– Да, пожалуй…
– Прекрасно, – сказал Пушкин уже жестче. – Но предварительно вы дадите мне слово дворянина, что не станете искать глупое решение ваших жизненных сложностей вроде… – Он извлек из карманов пистолеты, держа их чуть брезгливо, словно кухарка дохлого мыша, положил на стол. – Я не вижу в вашей истории ни нарушения чести, ни трусости. Вы оказались в обстоятельствах, с которыми бессильны были совладать, вот и все… Поверьте, я совершенно искренен. И повторю то же перед любым начальством, вплоть до его сиятельства. Вы оказались бессильны… Нынче же, немного успокоившись, изложите происшедшее на бумаге, и я даю вам слово, что все будет забыто… Итак?
– Слово дворянина, что я не стану… – Он остановил унылый взгляд на пистолетах, отодвинул ближайший, словно очнулся.
– Вот и прекрасно, – сказал Пушкин. – Все обошлось…
Обольянинов порывисто схватил его за руку:
– Александр Сергеич… Вы и правда так думаете?

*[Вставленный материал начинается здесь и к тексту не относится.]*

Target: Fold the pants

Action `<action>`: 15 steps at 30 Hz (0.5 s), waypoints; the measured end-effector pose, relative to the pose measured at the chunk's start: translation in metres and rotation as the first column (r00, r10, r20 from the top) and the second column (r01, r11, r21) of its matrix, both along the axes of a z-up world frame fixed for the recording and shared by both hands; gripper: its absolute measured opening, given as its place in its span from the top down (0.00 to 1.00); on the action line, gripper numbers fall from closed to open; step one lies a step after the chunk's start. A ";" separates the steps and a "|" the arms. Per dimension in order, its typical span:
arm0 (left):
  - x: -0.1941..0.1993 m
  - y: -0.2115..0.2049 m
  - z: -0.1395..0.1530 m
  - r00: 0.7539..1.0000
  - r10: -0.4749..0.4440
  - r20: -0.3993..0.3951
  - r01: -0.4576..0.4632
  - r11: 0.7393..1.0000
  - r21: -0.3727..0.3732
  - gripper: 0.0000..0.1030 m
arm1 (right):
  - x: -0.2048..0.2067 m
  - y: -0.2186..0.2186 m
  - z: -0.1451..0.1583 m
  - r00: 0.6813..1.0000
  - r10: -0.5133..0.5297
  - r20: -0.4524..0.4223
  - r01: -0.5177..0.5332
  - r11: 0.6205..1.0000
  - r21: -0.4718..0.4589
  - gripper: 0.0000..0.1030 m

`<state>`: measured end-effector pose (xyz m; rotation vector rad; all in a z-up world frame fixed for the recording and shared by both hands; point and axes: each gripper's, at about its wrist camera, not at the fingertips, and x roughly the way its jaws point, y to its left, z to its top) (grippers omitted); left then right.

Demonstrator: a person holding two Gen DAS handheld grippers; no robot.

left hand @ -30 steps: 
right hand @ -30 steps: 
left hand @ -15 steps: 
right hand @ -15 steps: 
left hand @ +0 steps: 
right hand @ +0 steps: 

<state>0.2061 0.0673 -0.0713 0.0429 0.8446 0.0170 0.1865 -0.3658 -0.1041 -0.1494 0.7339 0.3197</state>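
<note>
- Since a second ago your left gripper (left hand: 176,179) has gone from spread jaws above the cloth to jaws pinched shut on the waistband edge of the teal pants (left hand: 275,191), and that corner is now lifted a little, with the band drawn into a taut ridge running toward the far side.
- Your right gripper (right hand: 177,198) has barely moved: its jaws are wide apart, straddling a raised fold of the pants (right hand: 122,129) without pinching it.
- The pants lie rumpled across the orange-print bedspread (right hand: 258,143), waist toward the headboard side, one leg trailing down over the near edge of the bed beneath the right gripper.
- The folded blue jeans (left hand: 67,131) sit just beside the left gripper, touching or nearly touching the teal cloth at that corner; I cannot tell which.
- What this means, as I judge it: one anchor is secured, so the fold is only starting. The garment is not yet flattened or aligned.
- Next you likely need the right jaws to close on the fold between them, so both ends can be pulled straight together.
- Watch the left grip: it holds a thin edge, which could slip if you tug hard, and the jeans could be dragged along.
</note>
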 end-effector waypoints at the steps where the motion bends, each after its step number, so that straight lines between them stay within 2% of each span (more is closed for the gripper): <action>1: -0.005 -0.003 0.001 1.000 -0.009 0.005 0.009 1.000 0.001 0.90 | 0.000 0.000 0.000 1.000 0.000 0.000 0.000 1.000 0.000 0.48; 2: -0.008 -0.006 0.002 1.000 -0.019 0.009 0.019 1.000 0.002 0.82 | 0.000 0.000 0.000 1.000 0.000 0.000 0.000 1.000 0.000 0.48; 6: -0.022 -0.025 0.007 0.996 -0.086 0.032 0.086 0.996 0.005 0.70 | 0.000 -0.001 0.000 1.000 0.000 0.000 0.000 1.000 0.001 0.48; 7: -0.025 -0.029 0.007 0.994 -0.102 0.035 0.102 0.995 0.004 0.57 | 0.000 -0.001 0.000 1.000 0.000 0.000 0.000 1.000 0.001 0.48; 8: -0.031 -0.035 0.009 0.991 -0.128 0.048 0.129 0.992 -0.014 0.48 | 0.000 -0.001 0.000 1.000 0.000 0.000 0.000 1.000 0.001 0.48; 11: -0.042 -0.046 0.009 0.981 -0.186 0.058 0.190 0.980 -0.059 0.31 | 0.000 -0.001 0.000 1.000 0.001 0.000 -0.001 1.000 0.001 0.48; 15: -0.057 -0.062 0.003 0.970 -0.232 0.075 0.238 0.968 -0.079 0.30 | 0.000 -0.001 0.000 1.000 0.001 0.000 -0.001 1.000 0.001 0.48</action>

Что меня не в чем упрекать?
– Ну разумеется, – сказал Пушкин елико мог убедительнее. – Мне пора. Всего вам наилучшего, и не затягивайте с описанием… Вас не в чем упрекать, поверьте.
– Спасибо, Александр Сергеевич, – сказал Обольянинов с чувством. – Камень сняли с души… Ведь два месяца пребывал в невероятном расстройстве чувств, рука сама к пистолетам тянулась…
– Ну что вы, не благодарите, не за что… – сказал Пушкин, уже закрывая за собой дверь.
Все сострадание улетучилось моментально. Едва напоследок прозвучали эти слова «два месяца». Грех было бы осуждать человека, столкнувшегося с жутким, запредельным, произойди это вчера, неделю назад. Но за два месяца следовало бы непременно сообщить в Петербург обо всем происшедшем, и, коли уж Обольянинов этого не сделал, эпитеты к нему могут быть применены самые неприглядные, скажем…
– Александр Сергеевич? – послышалось рядом чье-то удивленное восклицание.
Повернув голову, Пушкин мысленно покривился от величайшего неудовольствия. Только этого еще не хватало. Не было, что называется, лишних печалей и напастей…
Перед ним, глядя недоуменно, со жгучим любопытством, стоял не кто иной, как добрый петербургский знакомый, Матвей Степанович Башуцкий из Академии художеств – всему городу известный хлебосол и кутила, дававший великолепные балы и лукулловы ужины. Человек был безобиднейший, добрейшей души, всегда готовый оказать помощь не только друзьям, но и любому, оказавшемуся в стесненных обстоятельствах, но сейчас-то как раз он мог все испортить, сам того не ведая…
Конечно же, Башуцкий, справившись с первым удивлением, затараторил, по всегдашней привычке играя лорнетом на черной бархатной ленте:
– Александр Сергеич, вот приятная неожиданность! Я-то, как и все прочие, полагал, что вы снова затворились в имении, музами благословлены на труд… А вы, эвона, во Флоренции! Что ж не сказали никому? Ну, да мы дело поправим. Нынче же вечером сядем за стол, я тут уже даром что второй день отыскал немало великолепных ресторанов… Икру виноградных улиток, бьюсь об заклад, не едали? Сказка! Поэма Пушкина, если простите сей каламбур, в гастрономическом переложении. Нынче же, нынче… Вот радость!
Он и в самом деле светился неподдельной радостью, благорасположением ко всему окружающему миру и всем людям без разбора, готовый потчевать, выслушивать и рассказывать сам… и моментально разболтать всему свету о пребывании за пределами Российской империи Александра Сергеевича свет Пушкина. «Можете ли представить, господа, с кем я нежданно столкнулся в восхитительной Флоренции?»
Решение пришло моментально. С крайне озабоченным видом Пушкин метнул по сторонам опасливый взгляд – слава богу, коридор был пуст на всем протяжении, – цепко ухватил Башуцкого за рукав бордового с искоркой фрака, почти силой потащил к высокому окну, выходившему на оживленную улицу, как обычно во Флоренции вымощенную крупными, неправильной формы плитами белого камня и упиравшуюся в мост делла Тринита. Ошеломленный Башуцкий даже не пытался сопротивляться этому напору.
– Матвей Степанович, милый! – трагическим шепотом воскликнул Пушкин, демонстративно озираясь и даже втянув голову в плечи. – Умоляю вас, тише! Для всего мира я и в самом деле затворился в Михайловском над стихами, где и должен оставаться… Считайте, что у вас было видение, всеми святыми заклинаю! И не Пушкин я сейчас вовсе, не петербуржец, не поэт – надобно вам знать, я никто другой, как московский врач Генрих Шульце… Понимаете?